### Try it:
Give back the entire listing below, unaltered.
-- Opening Marker --
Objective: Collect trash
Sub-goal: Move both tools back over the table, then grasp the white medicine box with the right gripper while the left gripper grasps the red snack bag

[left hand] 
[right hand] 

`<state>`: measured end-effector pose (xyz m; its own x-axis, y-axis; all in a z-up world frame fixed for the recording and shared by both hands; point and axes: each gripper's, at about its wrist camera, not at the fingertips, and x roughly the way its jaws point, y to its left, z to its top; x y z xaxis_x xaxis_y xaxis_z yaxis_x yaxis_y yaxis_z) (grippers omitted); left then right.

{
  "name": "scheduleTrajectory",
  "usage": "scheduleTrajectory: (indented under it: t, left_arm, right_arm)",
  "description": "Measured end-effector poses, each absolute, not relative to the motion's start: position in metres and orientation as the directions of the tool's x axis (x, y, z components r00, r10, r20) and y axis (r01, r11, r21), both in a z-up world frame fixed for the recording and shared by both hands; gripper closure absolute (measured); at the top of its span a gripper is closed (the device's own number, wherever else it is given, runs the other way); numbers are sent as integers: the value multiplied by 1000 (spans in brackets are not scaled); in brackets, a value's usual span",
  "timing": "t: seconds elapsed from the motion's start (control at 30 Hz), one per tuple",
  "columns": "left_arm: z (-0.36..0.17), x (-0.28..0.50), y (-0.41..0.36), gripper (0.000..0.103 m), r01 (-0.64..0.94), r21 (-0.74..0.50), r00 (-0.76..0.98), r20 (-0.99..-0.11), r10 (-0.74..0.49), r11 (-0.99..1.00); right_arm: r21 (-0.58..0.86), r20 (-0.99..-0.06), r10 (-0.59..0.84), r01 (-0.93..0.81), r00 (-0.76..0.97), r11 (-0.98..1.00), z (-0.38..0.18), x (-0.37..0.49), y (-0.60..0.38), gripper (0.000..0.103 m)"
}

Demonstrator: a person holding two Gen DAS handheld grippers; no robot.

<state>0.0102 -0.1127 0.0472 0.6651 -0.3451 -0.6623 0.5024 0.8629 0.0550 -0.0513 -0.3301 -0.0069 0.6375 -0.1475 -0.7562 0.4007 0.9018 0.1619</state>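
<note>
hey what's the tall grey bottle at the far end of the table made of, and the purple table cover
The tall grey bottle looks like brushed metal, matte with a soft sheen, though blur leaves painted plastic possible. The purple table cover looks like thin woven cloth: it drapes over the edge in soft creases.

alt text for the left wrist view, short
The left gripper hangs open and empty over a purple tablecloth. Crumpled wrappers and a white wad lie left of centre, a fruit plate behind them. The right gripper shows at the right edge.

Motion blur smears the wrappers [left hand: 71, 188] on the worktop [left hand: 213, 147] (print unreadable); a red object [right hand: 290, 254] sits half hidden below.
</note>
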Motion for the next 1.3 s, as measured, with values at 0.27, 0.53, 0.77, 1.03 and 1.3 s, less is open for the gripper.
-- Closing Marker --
### Finished exercise:
Objective: Collect trash
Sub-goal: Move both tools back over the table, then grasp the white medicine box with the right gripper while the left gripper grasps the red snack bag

[left hand] 
[right hand] 

`<state>`: measured end-effector pose (xyz m; its own x-axis, y-axis; all in a z-up world frame fixed for the recording and shared by both hands; point and axes: each gripper's, at about its wrist camera, not at the fingertips, and x roughly the way its jaws point, y to its left, z to its top; x y z xaxis_x xaxis_y xaxis_z yaxis_x yaxis_y yaxis_z) (grippers omitted); left then right.

{
  "name": "scheduleTrajectory",
  "usage": "scheduleTrajectory: (indented under it: t, left_arm, right_arm)",
  "description": "Measured end-effector poses, each absolute, not relative to the motion's start: position in metres and orientation as the directions of the tool's x axis (x, y, z components r00, r10, r20) and y axis (r01, r11, r21), both in a z-up world frame fixed for the recording and shared by both hands; gripper closure absolute (measured); at the top of its span a gripper is closed (the device's own number, wherever else it is given, runs the other way); numbers are sent as integers: the value multiplied by 1000 (spans in brackets are not scaled); in brackets, a value's usual span",
  "timing": "t: seconds elapsed from the motion's start (control at 30 Hz), one per tuple",
  "columns": "left_arm: z (-0.36..0.17), x (-0.28..0.50), y (-0.41..0.36), gripper (0.000..0.103 m), r01 (-0.64..0.94), r21 (-0.74..0.50), r00 (-0.76..0.98), r20 (-0.99..-0.11), r10 (-0.74..0.49), r11 (-0.99..1.00); right_arm: r21 (-0.58..0.86), r20 (-0.99..-0.06), r10 (-0.59..0.84), r01 (-0.93..0.81), r00 (-0.76..0.97), r11 (-0.98..1.00), z (-0.38..0.18), x (-0.37..0.49), y (-0.60..0.38), gripper (0.000..0.103 m)"
}

Demonstrator: a person holding two Gen DAS handheld grippers; no robot.

<state>0.0102 -0.1127 0.0472 0.6651 -0.3451 -0.6623 0.5024 0.8629 0.0550 -0.0513 -0.3301 -0.0069 0.6375 -0.1475 -0.7562 0.4007 0.9018 0.1619</state>
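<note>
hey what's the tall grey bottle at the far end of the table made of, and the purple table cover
The tall grey bottle looks like brushed metal, matte with a soft sheen, though blur leaves painted plastic possible. The purple table cover looks like thin woven cloth: it drapes over the edge in soft creases.

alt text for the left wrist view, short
The left gripper hangs open and empty over a purple tablecloth. Crumpled wrappers and a white wad lie left of centre, a fruit plate behind them. The right gripper shows at the right edge.

Motion blur smears the wrappers [left hand: 71, 188] on the worktop [left hand: 213, 147] (print unreadable); a red object [right hand: 290, 254] sits half hidden below.
</note>
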Motion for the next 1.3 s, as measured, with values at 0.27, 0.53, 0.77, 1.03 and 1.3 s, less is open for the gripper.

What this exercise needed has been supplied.